**Your instructions**
Using the data below, output a verbatim copy of the lines between the one holding "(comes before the" and the one holding "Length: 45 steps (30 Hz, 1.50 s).", inclusive, without any pictures.

Stored dataset items:
------------------------------------------------

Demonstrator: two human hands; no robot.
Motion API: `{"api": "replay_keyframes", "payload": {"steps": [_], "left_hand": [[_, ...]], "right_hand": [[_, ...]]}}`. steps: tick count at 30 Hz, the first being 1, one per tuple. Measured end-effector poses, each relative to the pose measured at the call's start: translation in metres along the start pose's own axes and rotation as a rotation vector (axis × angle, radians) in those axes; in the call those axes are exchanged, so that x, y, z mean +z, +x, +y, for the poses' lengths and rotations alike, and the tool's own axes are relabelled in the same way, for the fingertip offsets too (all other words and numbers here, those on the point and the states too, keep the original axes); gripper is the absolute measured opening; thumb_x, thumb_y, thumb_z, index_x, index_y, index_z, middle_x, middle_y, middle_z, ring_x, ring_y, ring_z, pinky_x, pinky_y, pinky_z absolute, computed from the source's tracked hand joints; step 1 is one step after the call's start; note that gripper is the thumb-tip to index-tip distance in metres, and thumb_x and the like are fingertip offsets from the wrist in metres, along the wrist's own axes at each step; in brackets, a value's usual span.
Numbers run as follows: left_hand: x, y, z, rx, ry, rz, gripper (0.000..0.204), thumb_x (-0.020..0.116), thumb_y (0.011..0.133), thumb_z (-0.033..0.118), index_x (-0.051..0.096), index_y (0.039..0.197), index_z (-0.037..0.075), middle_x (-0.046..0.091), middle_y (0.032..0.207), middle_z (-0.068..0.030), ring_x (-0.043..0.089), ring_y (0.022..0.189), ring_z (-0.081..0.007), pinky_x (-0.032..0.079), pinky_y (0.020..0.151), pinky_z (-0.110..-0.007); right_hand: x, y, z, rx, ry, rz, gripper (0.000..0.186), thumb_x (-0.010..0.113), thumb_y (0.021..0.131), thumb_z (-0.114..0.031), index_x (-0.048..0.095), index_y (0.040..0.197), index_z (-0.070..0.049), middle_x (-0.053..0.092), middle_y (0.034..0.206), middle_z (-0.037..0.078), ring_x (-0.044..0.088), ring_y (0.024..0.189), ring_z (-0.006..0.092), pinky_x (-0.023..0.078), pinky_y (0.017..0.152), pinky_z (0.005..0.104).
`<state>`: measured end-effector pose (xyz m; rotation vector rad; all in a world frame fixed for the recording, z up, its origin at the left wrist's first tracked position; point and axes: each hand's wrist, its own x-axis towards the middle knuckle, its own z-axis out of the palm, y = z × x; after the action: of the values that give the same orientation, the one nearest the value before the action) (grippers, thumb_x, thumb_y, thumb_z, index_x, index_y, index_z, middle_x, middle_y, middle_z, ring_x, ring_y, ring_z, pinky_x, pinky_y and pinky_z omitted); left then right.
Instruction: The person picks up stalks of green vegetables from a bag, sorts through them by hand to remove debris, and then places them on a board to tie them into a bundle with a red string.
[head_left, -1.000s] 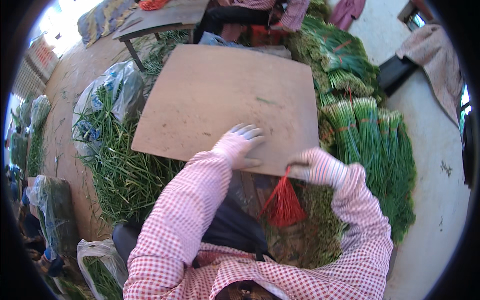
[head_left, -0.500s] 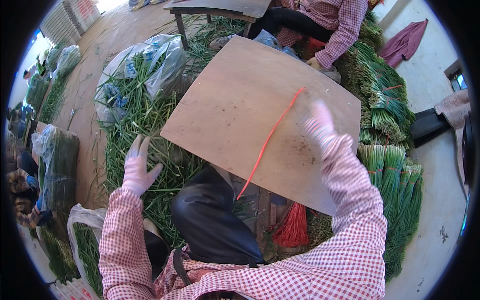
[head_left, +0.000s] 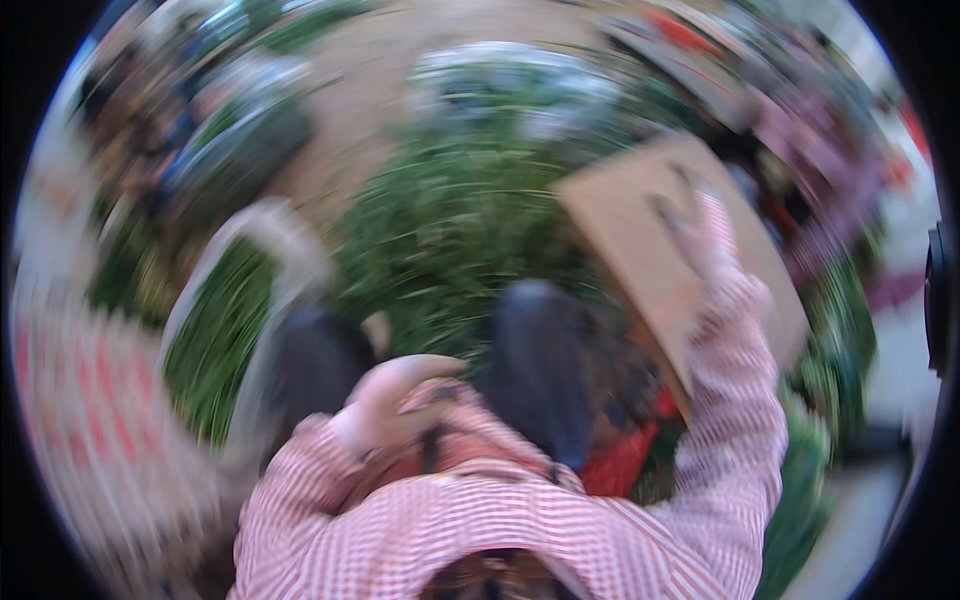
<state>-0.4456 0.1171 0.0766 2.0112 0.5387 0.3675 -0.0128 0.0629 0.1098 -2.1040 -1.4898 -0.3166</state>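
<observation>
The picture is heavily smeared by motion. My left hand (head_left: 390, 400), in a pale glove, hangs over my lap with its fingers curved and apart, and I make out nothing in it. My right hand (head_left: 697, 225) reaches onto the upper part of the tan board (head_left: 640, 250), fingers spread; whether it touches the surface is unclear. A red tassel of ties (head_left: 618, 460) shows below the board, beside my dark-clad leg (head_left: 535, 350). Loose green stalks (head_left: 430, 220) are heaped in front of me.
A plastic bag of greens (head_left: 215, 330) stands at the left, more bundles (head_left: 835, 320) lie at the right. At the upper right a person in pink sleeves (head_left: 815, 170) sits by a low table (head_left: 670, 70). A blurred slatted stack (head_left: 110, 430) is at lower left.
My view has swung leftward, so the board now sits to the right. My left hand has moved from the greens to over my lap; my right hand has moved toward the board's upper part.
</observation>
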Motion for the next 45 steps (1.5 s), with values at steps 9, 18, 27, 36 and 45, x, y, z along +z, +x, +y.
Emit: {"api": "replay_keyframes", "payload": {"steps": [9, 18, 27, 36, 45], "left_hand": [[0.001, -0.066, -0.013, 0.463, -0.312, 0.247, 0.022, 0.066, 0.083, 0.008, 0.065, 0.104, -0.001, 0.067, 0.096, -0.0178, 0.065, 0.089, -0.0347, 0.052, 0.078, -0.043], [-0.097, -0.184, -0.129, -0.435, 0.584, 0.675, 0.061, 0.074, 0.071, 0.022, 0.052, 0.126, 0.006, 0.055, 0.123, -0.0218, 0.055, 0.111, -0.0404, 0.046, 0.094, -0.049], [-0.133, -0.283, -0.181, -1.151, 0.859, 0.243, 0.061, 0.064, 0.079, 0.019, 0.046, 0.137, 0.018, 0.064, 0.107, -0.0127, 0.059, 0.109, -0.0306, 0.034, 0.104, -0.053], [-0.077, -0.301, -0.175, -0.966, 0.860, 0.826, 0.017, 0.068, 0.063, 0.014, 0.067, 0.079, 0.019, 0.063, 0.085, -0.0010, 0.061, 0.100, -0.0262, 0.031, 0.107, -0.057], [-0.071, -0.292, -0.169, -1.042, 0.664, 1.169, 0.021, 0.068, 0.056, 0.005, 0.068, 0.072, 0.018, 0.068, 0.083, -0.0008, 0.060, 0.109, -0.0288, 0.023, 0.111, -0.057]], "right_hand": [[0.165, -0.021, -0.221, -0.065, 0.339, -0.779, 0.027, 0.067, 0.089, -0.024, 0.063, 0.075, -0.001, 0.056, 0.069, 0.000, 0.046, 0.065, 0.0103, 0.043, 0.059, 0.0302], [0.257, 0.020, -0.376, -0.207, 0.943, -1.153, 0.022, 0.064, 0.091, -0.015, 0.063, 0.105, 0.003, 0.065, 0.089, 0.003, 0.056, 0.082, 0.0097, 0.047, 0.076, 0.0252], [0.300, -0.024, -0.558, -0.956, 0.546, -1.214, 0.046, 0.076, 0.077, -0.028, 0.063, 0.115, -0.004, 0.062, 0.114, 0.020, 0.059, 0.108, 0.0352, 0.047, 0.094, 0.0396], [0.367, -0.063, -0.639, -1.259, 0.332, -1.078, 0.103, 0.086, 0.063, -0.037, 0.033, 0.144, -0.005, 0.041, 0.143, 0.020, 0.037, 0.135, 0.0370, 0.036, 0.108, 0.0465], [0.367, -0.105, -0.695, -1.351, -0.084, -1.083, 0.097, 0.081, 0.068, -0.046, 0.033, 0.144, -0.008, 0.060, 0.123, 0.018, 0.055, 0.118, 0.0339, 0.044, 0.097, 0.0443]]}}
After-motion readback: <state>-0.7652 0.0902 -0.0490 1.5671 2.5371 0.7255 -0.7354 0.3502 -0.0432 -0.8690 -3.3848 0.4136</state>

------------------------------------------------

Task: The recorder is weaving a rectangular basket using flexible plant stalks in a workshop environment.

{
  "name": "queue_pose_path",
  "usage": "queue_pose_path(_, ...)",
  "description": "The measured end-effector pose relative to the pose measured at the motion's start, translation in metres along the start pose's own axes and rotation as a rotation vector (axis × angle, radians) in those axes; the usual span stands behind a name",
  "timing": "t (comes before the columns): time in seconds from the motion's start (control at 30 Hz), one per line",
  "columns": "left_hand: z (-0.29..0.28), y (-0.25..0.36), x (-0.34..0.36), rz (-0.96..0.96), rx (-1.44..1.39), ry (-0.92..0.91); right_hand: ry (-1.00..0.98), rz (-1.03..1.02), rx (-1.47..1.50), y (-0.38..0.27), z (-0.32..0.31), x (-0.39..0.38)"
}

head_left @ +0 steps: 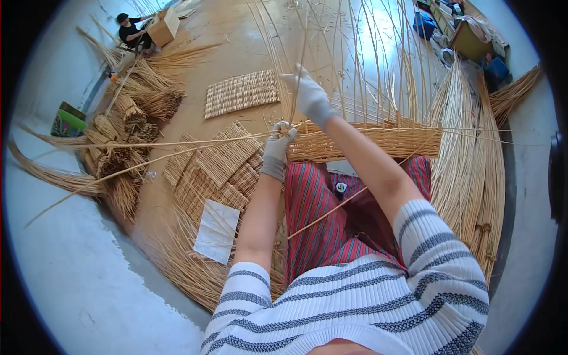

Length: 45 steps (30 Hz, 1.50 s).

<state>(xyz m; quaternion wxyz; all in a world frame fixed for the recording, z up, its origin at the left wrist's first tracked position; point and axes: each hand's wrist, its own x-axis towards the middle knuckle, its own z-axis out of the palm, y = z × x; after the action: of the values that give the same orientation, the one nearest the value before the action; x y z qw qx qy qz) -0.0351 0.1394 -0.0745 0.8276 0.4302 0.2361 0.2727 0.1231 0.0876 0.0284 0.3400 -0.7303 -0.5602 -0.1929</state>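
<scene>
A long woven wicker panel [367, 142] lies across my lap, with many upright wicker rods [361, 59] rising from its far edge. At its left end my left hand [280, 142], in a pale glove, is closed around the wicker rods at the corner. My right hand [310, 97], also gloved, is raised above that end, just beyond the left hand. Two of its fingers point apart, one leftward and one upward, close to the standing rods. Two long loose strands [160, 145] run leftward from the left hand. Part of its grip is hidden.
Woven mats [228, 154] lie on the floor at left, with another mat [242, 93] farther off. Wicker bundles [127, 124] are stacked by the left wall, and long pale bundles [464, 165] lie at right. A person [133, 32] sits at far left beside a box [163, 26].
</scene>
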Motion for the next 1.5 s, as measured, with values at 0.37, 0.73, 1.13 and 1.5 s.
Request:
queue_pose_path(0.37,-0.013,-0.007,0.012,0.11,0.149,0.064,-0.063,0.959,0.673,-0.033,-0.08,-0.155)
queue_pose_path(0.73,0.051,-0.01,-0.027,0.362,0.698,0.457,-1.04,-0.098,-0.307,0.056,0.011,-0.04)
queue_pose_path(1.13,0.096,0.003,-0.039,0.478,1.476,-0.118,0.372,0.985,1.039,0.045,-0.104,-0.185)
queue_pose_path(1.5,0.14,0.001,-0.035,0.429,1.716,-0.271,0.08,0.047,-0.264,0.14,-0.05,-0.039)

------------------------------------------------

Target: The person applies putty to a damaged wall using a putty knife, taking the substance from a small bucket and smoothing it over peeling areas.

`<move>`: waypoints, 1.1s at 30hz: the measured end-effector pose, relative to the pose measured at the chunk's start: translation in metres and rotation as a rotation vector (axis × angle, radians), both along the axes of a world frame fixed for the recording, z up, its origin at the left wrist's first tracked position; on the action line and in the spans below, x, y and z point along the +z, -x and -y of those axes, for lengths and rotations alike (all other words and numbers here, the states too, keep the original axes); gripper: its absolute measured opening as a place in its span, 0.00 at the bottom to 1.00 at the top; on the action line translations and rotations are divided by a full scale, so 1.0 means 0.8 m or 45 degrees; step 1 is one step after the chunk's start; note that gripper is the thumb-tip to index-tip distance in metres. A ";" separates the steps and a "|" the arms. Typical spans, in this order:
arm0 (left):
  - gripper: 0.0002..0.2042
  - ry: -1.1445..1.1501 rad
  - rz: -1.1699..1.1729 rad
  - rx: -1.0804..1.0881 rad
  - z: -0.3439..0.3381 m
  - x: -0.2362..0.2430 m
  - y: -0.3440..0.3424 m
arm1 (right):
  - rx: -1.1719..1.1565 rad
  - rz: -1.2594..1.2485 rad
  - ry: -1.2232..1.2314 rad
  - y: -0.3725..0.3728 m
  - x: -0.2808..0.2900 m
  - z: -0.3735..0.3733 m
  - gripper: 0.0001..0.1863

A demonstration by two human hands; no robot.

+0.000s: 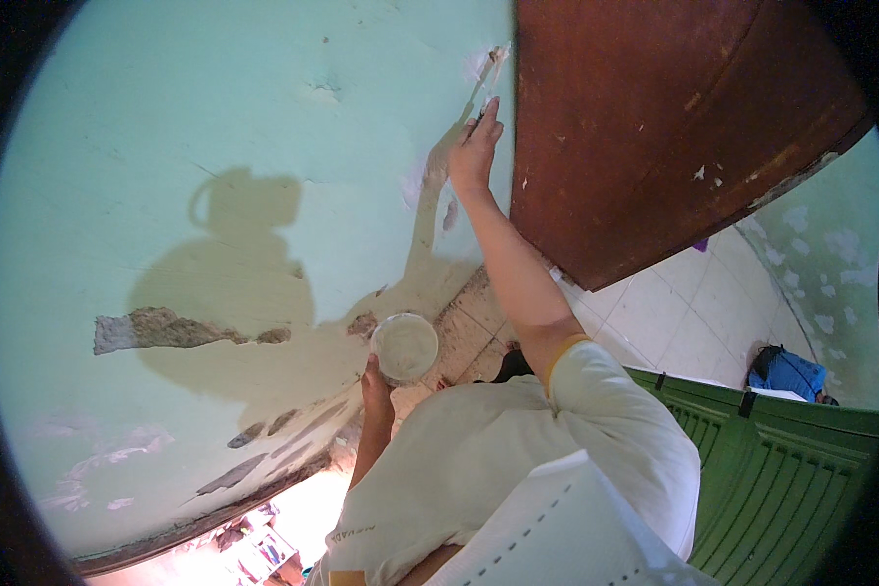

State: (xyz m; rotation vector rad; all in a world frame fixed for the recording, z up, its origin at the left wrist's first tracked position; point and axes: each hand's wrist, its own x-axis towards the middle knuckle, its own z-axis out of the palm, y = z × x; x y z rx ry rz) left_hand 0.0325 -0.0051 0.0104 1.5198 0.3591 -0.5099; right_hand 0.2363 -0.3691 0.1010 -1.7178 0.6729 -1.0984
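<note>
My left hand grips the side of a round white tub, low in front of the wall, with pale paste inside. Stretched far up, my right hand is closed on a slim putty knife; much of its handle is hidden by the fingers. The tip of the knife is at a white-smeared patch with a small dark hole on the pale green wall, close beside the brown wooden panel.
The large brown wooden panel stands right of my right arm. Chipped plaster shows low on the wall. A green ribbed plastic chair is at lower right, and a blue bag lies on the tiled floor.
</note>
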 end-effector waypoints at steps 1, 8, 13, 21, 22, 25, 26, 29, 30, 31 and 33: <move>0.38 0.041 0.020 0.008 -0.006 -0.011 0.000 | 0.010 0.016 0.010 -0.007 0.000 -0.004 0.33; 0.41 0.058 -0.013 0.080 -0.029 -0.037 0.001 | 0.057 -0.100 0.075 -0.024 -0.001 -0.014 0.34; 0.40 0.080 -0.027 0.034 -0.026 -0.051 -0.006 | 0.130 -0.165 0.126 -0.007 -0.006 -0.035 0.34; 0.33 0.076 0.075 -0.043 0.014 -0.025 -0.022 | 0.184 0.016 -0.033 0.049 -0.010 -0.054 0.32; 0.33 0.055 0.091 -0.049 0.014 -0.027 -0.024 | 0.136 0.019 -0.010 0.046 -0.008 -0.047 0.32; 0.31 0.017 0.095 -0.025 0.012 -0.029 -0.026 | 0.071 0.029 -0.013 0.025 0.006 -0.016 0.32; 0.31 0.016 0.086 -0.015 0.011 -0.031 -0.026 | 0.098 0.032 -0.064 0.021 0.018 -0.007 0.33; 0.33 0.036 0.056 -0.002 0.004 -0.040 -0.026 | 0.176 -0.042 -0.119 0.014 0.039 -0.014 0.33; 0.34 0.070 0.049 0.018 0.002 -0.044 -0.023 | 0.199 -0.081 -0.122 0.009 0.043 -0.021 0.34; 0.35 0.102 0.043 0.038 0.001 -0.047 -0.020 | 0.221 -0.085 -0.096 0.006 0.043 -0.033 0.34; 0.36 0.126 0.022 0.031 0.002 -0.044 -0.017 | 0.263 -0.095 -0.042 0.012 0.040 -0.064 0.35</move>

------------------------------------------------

**Answer box**
  "timing": "t (comes before the columns): time in seconds from the motion's start (control at 30 Hz), one per line",
  "columns": "left_hand: z (-0.29..0.28), y (-0.25..0.36), x (-0.34..0.36), rz (-0.96..0.96), rx (-1.44..1.39), ry (-0.92..0.91); right_hand: ry (-1.00..0.98), rz (-1.03..1.02), rx (-1.47..1.50), y (-0.38..0.27), z (-0.32..0.31), x (-0.39..0.38)"
}

head_left @ +0 steps: 

Length: 45 steps (30 Hz, 1.50 s).

The answer given above is the complete response.